A few weeks ago, I reported that the Senate was planning to use $1.5 billion in funds from a renewable energy loan program designed to get new solar-panel manufactureres, geothermal generators, and other major renewable projects off the ground to pay teachers and fund Medicaid. Well, the Senate did in fact dip into the fund, as did the House, meaning Congress has now depleted more than half of the program designed to boost renewables.
The renewables sector has, of course, been banging down Congress’ door to make sure it gets that funding back. The administration has repeatedly touted this investment in a clean energy included the American Recovery and Reinvestment Act as a major success and a down-payment on a broader clean energy policy. But in addition to the $1.5 billion taken from the fund for state aid and Medicaid this month, Congress also dipped into the same renewable loan program last year to fund a $2 billion extension of Cash for Clunkers. That means what was supposed to be a $6 billion fund is now ow to $2.5 billion.
“It’s disconcerting that a program that was created in the recovery act just 18 months ago has been used as a funding mechanism for other political priorities, rather than focusing on making this program successful,” Rhone Resch, president of the Solar Energy Industries Association, said in an interview with Mother Jones. (The sting of the slight for renewables was even worse, considering that it came shortly after the Senate announced it wasn’t dealing with emissions and wouldn’t even include a bare minimum renewable electricity standard in a bill this year.)
Senate Majority Leader Harry Reid has indicated that that this program was an easy target because the Department of Energy hasn’t been acting fast enough to put the funds to use. The solar industry has also expressed frustration with the department’s sluggishness on approving projects. At least 150 renewable projects are already in the queue for a loan, but the DOE has only finalized a loan for one loan for one project so far (another 13 projects have conditional guarantees so far). It’s taken months to process every application, frustrating the companies who are relying on the loans to get new projects started.
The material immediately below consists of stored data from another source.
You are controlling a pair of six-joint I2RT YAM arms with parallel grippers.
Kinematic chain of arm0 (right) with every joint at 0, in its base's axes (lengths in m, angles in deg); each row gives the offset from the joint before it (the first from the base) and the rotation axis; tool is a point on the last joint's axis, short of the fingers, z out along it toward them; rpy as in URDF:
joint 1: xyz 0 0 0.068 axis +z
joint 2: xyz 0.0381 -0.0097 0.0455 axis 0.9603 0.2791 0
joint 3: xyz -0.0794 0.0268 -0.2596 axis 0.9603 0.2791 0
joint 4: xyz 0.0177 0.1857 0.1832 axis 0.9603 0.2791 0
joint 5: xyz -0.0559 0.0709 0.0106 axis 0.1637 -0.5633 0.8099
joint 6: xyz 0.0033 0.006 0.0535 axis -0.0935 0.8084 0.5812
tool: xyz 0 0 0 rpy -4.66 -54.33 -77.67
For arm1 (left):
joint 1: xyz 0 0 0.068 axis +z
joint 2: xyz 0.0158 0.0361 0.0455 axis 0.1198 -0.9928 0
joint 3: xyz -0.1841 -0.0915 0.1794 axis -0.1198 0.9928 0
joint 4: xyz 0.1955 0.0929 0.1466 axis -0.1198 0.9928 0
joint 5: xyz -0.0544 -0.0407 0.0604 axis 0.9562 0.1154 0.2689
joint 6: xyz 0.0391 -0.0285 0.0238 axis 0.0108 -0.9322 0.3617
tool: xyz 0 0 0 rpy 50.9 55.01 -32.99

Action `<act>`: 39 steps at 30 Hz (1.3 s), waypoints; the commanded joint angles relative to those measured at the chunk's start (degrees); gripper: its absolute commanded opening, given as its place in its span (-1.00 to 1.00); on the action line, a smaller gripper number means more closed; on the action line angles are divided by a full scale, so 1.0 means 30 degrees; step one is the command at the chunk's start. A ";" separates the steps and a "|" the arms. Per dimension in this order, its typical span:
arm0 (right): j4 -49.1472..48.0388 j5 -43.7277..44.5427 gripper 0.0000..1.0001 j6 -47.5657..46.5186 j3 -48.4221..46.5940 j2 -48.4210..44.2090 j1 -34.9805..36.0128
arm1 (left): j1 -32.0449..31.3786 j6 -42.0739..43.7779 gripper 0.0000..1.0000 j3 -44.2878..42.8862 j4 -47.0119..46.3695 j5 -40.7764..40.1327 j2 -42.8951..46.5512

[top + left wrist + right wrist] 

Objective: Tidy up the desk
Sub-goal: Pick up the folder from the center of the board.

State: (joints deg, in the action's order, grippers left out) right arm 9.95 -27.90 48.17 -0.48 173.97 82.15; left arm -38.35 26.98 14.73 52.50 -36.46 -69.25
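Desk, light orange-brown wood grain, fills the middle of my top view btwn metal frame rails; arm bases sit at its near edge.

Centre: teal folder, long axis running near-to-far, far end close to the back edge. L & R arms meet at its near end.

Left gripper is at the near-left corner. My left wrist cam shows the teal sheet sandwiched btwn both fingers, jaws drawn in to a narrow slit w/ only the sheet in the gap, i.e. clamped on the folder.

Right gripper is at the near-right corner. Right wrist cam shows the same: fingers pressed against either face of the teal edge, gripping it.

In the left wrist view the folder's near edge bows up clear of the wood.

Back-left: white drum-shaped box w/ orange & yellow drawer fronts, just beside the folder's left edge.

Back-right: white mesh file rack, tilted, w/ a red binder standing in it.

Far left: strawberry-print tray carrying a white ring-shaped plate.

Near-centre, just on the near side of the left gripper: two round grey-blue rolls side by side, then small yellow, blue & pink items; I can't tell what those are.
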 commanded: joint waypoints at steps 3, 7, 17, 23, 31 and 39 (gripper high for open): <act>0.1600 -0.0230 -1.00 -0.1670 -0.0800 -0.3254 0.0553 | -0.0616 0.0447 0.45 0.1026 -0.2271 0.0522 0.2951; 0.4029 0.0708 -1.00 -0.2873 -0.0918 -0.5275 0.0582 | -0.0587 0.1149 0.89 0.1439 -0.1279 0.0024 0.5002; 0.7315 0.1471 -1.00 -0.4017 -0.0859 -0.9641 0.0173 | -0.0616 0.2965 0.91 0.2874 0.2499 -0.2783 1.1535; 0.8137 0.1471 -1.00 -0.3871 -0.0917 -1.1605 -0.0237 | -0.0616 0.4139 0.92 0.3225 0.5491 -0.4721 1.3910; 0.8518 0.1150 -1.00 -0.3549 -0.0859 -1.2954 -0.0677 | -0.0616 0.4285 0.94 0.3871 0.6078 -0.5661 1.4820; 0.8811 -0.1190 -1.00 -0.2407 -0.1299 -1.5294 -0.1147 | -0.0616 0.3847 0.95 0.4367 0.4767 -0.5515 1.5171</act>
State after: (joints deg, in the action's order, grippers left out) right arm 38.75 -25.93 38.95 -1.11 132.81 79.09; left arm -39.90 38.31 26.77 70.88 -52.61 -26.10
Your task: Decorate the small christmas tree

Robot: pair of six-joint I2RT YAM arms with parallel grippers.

Resch says bureaucracy and confusion about how to handle renewables projects has held the program up. Now, increased uncertainty about whether those loans will ever be available has caused more anxiety for renewable developers. He estimates that the uncertainty has put $35 billion worth of projects on hold. He also expressed concern that developers “have very little information from DOE which projects are where in the pipeline, when they’ll be addressed.” Developers themselves probably aren’t going to complain, he says, since their projects are still in the running for those (now limited) funds.
Both Reid and Pelosi’s offices have indicated that they will seek to restore the funding later this year, as has the White House, SEIA says. Resch says getting that funding, either through appropriations or reallocating other money, will be a priority for his group this year. The American Wind Power Association, Biomass Power Association, Geothermal Energy Association, and the National Hydropower Association have also been vocal opponents of Congress’ dipping into the renewable funds.
Renewables also face another looming challenge, as a program created under the stimulus that allowed companies to tap a new Treasury Grant Program in lieu of an investment tax credit is set to expire at the end of the year. (The ITC required developers to actually have a project up and running and making a profit in order to get a tax credit, whereas the grant program allows the to use that money up front to get off the ground.)
For now, getting the funding for the loans back is a top priority for SEIA, as is getting DOE to speed up the process of awarding the loans. “It’s been great for the few who have gotten conditional loans,” said Resch. “But the rest of the industry is being hampered by bureaucracy and the inability to sign off on these projects.”